Questo scritto si propone di evidenziare come i mutati contesti sociali abbiano potenzialmente  modificato le fantasie e i vissuti relativi alla scena primaria e alle configurazioni edipiche, riducendo lo spazio alla immaginazione e ai processi di soggettivazione, con il rischio di ricadute negative sia a livello del soggetto sia delle sue modalità relazionali. L’autrice sostiene che il gruppo analiticamente orientato possa essere quell’ambito che permette il recupero di un pensare immaginifico e creativo, capace di nutrire il soggetto e ampliarne le modalità relazionali, senza cadere nell’errore di scambiare la parte con il tutto e di aderire a pregiudizi omologanti.

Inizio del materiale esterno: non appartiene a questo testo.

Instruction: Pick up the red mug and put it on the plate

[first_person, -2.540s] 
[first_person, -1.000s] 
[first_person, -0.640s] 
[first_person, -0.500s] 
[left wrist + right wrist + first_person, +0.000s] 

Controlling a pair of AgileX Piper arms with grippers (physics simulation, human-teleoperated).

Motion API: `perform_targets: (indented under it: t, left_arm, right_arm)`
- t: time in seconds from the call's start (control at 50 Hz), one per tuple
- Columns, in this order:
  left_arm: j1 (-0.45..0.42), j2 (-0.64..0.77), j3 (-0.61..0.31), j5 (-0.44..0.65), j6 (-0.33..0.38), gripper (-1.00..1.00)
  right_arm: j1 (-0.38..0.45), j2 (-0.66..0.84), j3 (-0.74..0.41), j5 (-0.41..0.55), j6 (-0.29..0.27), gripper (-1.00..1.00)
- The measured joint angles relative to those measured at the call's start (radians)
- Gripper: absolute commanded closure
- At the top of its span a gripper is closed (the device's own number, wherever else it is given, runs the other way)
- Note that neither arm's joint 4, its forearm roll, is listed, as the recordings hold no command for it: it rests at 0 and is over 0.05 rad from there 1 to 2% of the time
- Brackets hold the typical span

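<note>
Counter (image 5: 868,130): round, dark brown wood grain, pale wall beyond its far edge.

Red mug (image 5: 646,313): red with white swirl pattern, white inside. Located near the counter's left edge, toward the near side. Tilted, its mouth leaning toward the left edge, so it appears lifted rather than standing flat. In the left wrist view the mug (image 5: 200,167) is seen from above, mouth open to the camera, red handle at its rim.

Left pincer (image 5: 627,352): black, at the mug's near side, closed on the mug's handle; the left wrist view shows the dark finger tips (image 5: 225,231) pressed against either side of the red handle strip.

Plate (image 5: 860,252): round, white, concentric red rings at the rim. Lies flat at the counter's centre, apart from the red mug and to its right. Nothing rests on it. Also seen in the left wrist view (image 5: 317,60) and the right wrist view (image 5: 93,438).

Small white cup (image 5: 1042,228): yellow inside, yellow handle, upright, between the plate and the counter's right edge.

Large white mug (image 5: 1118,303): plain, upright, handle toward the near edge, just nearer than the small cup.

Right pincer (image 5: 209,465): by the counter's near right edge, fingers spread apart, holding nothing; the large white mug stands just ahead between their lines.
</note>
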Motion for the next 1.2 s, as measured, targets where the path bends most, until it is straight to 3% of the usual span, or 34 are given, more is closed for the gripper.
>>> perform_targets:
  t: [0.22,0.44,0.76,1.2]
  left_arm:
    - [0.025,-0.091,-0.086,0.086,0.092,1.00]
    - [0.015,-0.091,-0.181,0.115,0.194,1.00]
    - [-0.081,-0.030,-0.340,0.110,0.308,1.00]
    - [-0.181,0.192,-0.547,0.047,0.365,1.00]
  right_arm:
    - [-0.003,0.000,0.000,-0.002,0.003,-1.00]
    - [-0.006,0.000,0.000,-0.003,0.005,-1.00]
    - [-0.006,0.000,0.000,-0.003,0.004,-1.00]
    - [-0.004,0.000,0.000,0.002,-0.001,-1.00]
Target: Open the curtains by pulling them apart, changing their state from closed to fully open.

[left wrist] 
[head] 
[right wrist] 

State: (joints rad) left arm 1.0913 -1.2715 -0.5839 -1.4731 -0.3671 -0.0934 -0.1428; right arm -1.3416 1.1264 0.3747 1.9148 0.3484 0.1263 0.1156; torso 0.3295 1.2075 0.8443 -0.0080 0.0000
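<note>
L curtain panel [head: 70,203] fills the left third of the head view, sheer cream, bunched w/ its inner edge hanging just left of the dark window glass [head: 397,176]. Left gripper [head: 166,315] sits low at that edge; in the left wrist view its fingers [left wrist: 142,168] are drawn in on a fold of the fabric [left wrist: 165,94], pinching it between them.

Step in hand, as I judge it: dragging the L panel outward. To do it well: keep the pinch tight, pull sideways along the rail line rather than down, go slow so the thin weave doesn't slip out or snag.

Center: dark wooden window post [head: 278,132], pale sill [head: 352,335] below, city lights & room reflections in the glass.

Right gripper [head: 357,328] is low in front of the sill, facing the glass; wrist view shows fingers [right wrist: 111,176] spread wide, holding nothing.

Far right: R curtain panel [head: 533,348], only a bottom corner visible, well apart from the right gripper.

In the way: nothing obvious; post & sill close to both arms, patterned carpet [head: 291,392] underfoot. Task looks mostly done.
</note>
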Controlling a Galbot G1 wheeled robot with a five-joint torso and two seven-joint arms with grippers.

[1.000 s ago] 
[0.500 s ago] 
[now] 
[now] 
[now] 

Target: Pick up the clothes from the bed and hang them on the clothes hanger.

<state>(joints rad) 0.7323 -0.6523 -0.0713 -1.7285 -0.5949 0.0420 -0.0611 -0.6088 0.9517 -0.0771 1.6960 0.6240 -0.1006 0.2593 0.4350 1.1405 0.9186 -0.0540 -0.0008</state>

Il gruppo, infatti, porta i partecipanti a rivisitare le tappe essenziali dell’esistenza, a rivedere le proprie fantasie sulla sessualità, sui rapporti fra le generazioni e sugli aspetti transgenerazionali, insieme a tutta la complessità delle configurazioni edipiche attuali. La possibilità di affrontare gli aspetti mortiferi che attraversano la tragedia edipica, quali il non detto, la ricerca di un colpevole e di un capro espiatorio, potenzialità mortifere per qualsiasi gruppo umano, rendono il piccolo gruppo analiticamente orientato un valido modello anche per un sociale più allargato.